ワイパーは消耗品であり、使い続けるといずれ性能が低下するため定期的な交換が必要となります。使用環境や走行距離によって変わりますが、基本的にブレードは1年、ゴムは半年が交換時期の目安とされています。
使用中にわかる消耗のサインとしては、ブレードは使用時の拭きムラや摩擦音が大きくなったら、ゴムは本体が裂けるか、拭いた跡が筋状になるようであれば交換が必要です。
冬用ワイパーはどうすれば長持ちする?
冬用ワイパーは耐久性が高いものが多いとはいえ、使い方を誤ると消耗が早まる可能性があります。なかでも手入れは細心の注意を払い、説明書に沿って正しい方法で行うことが大切です。
たとえば、車のガラスを掃除する際に使用されるガラスクリーナーやアルコール類は、ワイパーに付着してしまうとゴムが劣化することがあります。また、グラファイトタイプの冬用ワイパーは、水拭きすると加工がはがれてしまうことがあるため注意が必要です。
そのほか、降雪が予想される際には、ワイパーを持ち上げてガラス表面から離した状態にしておくと凍結のリスクを減らせるでしょう。
冬用ワイパーにもウォッシャー液は必要?
ウォッシャー液とはガラス表面の汚れを落とす薬剤であり、ワイパーの使用前に噴射することで汚れによるワイパーゴムの消耗を抑えることができます。
特に、冬用のワイパーはゴムが柔らかく傷つきやすいものが多い傾向にあるため、ガラス表面に汚れが見られる場合はなるべくウォッシャー液を噴射してからワイパーを動かすことを心がけましょう。
ただし、通常のウォッシャー液は気温の低い冬場には凍結してしまう恐れもあります。

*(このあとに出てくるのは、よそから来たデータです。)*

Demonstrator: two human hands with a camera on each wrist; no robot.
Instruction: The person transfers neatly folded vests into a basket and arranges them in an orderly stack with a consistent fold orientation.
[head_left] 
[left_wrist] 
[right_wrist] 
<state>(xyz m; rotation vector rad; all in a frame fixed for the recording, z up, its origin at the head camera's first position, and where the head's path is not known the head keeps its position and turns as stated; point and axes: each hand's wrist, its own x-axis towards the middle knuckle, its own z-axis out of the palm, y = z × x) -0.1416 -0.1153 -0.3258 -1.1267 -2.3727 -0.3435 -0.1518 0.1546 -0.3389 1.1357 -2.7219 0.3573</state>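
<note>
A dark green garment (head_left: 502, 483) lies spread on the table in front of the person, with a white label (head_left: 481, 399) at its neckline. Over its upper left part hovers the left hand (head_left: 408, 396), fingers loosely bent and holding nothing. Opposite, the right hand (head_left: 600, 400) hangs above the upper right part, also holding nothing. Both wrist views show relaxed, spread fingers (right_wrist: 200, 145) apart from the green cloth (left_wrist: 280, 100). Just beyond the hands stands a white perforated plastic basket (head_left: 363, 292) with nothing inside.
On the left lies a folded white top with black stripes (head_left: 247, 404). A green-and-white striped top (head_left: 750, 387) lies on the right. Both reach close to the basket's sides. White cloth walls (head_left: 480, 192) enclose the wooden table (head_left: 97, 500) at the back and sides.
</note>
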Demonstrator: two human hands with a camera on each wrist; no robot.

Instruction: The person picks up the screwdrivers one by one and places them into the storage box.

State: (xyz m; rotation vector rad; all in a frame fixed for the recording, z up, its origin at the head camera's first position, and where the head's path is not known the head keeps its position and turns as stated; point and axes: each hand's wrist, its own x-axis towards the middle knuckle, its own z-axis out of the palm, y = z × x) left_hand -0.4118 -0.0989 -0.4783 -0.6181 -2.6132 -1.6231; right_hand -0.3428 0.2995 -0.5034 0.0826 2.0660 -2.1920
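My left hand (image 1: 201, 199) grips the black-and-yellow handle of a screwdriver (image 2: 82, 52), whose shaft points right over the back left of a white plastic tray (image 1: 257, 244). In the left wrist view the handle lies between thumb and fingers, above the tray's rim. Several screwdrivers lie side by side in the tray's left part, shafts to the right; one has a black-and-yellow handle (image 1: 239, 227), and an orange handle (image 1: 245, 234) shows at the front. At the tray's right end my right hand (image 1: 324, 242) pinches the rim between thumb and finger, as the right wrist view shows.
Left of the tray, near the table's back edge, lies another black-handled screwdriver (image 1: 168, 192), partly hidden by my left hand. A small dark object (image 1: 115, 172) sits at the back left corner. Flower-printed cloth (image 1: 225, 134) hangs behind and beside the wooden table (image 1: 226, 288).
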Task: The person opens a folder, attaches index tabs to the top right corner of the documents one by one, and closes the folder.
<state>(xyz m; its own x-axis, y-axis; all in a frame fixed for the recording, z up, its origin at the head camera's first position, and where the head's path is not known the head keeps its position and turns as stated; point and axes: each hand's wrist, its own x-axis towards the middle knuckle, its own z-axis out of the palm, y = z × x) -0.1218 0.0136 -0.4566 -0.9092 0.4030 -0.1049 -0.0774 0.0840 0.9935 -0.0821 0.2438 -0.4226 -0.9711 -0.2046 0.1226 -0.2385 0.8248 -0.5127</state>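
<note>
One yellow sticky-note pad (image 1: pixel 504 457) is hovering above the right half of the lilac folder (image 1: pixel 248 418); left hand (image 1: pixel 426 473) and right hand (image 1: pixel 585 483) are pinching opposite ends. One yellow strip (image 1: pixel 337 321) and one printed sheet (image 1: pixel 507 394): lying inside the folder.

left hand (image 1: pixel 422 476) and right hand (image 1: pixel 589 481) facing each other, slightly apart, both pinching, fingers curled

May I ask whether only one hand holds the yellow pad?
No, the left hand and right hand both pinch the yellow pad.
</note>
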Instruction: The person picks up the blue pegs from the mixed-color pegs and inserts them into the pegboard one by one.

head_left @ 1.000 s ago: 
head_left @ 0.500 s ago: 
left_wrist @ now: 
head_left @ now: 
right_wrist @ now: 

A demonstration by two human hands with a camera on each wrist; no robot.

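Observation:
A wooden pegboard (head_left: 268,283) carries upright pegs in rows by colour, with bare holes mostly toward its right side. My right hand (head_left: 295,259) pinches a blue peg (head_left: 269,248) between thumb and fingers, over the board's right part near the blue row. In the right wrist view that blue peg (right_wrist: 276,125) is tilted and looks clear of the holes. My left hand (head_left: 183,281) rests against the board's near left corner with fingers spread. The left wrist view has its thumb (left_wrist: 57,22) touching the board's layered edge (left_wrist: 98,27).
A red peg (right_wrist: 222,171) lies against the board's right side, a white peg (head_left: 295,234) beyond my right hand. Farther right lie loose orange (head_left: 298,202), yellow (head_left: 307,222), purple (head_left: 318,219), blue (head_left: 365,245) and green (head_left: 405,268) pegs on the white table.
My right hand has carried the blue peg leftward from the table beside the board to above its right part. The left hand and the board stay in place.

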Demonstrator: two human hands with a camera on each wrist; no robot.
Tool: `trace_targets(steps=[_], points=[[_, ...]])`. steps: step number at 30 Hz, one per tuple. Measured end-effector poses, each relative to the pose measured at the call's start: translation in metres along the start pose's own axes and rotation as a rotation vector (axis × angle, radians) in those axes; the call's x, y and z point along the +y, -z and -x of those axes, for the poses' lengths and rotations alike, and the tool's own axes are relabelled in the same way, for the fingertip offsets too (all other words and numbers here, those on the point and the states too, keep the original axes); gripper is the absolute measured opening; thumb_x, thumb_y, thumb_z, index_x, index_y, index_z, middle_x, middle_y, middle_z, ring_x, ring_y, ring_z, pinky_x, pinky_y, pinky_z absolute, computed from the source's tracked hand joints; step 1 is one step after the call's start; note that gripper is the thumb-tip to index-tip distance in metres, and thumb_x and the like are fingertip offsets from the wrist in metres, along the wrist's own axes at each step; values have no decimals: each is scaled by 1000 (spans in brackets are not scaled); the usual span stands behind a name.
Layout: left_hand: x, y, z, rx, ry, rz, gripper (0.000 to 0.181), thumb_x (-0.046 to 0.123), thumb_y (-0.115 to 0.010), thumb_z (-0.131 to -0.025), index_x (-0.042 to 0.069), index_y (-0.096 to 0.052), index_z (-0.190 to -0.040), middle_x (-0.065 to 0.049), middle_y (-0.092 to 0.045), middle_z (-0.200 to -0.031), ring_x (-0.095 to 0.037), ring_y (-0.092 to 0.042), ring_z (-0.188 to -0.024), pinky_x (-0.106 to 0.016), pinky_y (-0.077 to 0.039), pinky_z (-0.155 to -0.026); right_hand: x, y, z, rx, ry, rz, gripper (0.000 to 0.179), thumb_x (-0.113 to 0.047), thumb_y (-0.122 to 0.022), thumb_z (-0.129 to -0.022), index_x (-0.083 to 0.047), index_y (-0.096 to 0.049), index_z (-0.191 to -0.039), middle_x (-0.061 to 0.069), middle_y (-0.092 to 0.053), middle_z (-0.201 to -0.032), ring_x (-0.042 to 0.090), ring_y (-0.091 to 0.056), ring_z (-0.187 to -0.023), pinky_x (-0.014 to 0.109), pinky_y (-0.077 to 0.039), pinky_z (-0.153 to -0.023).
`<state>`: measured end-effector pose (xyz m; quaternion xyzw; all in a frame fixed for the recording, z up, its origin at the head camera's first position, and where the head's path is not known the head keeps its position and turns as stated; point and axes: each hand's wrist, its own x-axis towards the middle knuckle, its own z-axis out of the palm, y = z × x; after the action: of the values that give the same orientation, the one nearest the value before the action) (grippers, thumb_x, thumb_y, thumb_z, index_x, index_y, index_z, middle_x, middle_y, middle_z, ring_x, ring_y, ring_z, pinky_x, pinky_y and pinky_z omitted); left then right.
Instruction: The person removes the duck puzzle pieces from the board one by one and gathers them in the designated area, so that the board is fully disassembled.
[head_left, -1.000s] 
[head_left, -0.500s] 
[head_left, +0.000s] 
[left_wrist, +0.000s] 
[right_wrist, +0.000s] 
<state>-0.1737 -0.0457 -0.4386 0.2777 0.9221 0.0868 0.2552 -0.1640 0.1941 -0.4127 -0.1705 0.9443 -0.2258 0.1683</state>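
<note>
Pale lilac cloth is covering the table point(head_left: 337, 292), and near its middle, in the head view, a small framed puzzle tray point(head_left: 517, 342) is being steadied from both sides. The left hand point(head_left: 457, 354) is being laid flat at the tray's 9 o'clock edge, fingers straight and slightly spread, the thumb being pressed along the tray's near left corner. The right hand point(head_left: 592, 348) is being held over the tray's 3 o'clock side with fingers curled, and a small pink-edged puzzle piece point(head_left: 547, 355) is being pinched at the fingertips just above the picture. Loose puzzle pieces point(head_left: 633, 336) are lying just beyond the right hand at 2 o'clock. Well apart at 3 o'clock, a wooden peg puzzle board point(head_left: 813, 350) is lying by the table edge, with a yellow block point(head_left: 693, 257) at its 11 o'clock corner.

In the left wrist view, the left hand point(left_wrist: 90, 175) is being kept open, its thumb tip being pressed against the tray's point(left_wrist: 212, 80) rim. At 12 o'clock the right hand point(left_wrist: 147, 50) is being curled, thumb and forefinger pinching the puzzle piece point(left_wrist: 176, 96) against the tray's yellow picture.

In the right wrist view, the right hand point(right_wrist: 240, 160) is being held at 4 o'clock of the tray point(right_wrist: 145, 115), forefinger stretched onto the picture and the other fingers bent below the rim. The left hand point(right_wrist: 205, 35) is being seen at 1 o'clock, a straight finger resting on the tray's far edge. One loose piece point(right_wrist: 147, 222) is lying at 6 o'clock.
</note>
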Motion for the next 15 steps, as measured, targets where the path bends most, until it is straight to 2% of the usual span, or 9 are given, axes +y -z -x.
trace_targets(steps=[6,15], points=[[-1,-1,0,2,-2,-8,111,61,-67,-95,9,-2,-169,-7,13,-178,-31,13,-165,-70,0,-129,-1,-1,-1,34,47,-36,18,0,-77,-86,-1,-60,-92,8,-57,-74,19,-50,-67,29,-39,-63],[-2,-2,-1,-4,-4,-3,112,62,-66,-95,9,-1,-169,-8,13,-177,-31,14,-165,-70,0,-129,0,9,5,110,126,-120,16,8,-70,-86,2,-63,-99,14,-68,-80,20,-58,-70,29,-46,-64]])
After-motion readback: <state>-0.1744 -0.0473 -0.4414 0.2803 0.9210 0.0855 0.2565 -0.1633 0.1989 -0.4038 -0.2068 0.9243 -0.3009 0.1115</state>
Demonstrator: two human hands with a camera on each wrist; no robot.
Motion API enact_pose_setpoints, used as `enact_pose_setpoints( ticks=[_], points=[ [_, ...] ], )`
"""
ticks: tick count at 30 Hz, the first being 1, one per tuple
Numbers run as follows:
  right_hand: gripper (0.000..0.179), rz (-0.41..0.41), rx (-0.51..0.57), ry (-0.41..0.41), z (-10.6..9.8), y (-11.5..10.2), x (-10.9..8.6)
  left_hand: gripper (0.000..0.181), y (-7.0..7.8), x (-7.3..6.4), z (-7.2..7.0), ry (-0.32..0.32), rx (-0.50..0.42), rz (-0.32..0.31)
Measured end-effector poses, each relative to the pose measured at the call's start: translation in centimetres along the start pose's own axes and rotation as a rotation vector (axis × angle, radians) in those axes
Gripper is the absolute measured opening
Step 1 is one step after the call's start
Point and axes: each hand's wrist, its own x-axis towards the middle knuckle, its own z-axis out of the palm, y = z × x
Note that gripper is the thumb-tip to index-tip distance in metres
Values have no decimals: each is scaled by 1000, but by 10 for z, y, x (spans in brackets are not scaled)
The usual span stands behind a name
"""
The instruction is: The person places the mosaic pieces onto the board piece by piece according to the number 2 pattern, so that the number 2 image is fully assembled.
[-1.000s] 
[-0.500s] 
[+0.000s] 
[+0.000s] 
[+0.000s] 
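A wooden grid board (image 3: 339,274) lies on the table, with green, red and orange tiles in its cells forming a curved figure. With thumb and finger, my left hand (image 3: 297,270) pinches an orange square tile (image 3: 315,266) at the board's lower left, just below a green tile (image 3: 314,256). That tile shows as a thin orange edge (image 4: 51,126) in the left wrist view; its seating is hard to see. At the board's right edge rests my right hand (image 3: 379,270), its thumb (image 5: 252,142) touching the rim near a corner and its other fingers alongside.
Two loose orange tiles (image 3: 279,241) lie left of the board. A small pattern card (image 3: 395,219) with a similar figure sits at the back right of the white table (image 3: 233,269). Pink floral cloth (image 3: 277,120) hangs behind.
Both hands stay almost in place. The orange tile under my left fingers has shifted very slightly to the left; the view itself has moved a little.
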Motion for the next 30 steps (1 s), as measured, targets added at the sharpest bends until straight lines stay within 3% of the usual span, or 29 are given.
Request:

冬用ワイパーを使用する際は、ウォッシャー液も凍結しにくい冬用のものを併用することをおすすめします。
もしもワイパーが凍結してしまったら?
ワイパーが凍結してしまった際には、すぐには動かさず溶けるのを待つのが正しい対処法です。凍結したワイパーを無理に動かすと、ブレードやゴムだけでなくワイパーを動かす車側のモーターなどを損傷する恐れがあります。
また、即座に解凍したい場合でも、ワイパーに熱湯をかけたり強い力を加えたりしてはいけません。解凍にはカーエアコンのデフロスターや市販の解氷スプレーなどを使用し、解凍したワイパーに劣化が見られる場合はすぐに新しいものに交換しましょう。
6. 監修コメント
一般的な雨用ワイパーは、車種ごとで異なるガラスの形状やアームの構造に合わせて設計された製品が多く、フィット性に優れています。一方で、冬用ワイパーは雪や氷への耐性を重視した構造のため、汎用タイプが中心です。長さが合えば取り付けられる場合が多いですが、性能を十分に発揮させるためにも、購入前にメーカーや販売店が公開している適合表を確認しておくとよいでしょう。
冬用ワイパーは冬以外の季節も使用できますが、ガラス面への密着性や雨の拭き取り性能は、車種に適合した雨用ワイパーの方が優れています。冬場以外は、車種に合った雨用ワイパーを使用することをおすすめします。